中国の記事とはいえ「匠の精神」の話題に、興味を惹かれます。
1、羊羹づくりを一生涯の仕事と認識。
2、1つ1つの作業に対して心から厳しく向き合い、極致に至らしめている。
3、日本は華道、香道、茶道といったように「道」を極めることを貴ぶ国であり、この店の羊羹や最中づくりの姿勢も「ほぼ『道』に近いものがある」と評している。
4、この店が従業員の1割に障がい者を採用する形で社会に貢献していると解説。「社会的弱者への配慮や温情が含まれたお菓子は、独特な滋味を持っているのである」とした。
「自分の選んだ芸を一生涯の仕事と認識」し、社会貢献に至って、さらに滋味を持たせるとは?なるほど驚くべき、匠の精神です。私の感想を述べます。
大学卒業後地方公務員として働きながら、自分の進むべき道を模索していました。早い段階で武道と決めていましたが、なかなか家族の承諾を得られるものではありません。数年かけても、どうしても聞き入れない両親。
いよいよ私は「生還を期せず」と肚を決め、計画を実行し今日に至ります。1986年3月のことです。「生還を期せず」とは大げさすぎて、学徒出陣された皆様には失礼かもしれません。少なくとも「芸を成就せざれば、親の死に目に遭わず」ほどの覚悟は、していたと思います。
母はそれを、うすうす感じたのでしょう。家を出る私に、新しい目覚まし時計を持たせてくれました。朝寝坊をして、私がしくじっていはいけないと懸念したのでしょう。そして私が角を曲がって見えなくなるまで、心配そうに見送ってくれました。

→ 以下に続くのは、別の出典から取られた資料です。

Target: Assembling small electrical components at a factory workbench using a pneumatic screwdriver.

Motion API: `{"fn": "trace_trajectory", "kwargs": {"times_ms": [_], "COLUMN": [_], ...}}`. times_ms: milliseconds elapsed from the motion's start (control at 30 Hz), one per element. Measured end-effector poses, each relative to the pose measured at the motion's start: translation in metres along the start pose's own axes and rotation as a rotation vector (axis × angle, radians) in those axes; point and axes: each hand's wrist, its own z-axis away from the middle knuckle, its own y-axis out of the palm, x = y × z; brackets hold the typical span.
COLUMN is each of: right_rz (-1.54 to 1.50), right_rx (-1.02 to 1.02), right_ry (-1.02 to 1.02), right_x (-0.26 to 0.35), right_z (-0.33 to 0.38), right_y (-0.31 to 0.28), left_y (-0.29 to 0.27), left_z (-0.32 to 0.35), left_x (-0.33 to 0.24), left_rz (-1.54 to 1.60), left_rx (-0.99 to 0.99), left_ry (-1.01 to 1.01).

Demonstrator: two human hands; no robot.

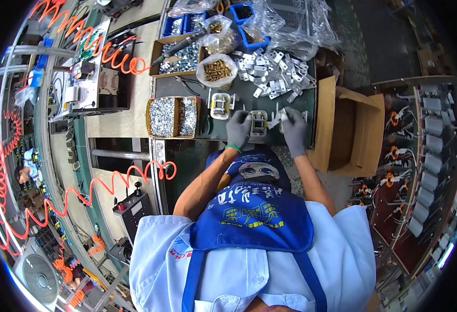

あれから約30年を経て、母は亡くなりました。何の作用でしょうか。母の最期に私一人が付き添い、見送りました。火曜日の早朝0時50分に息を引き取りました。朝9時に母を寝台車に乗せ、霊安室へ送りました。日中は葬儀の計画の話し合いなどで、あっという間に過ぎてしまいました。葬儀場の都合で、告別式は一週間後です。そのまま一睡もせずに、稽古指導へ向かいます。
妻が電話してきて、「今日だけは誰かにお願いして、休めばいいじゃないの」と言ってきます。私は「大丈夫だから、稽古へ行くよ」と答えました。死に目に会えたのだから、それ以上は望めません。
稽古場へ運転しながら「この道より、われを生かす道なし。この道を歩く」と、「武者小路実篤」の言葉が、自然と込み上げてきました。私は30年前にこの道を選んだのです。たとえ絶体苦があっても、この道を歩くのです。
あの火曜日の稽古に参加された方々には、いつもと同じように指導させていただきました。誰もこの日に母を亡くしたこと、気づくことはできなかったはずです。都内の稽古を終え、千葉へ帰る高速を運転する私は、幕張で疲労の限界に達しました。車を止め、深い眠りの落ちました。
これまで、いろいろなことがありました。これからも、いろいろなことがあると思います。芸に昇華できればと思います。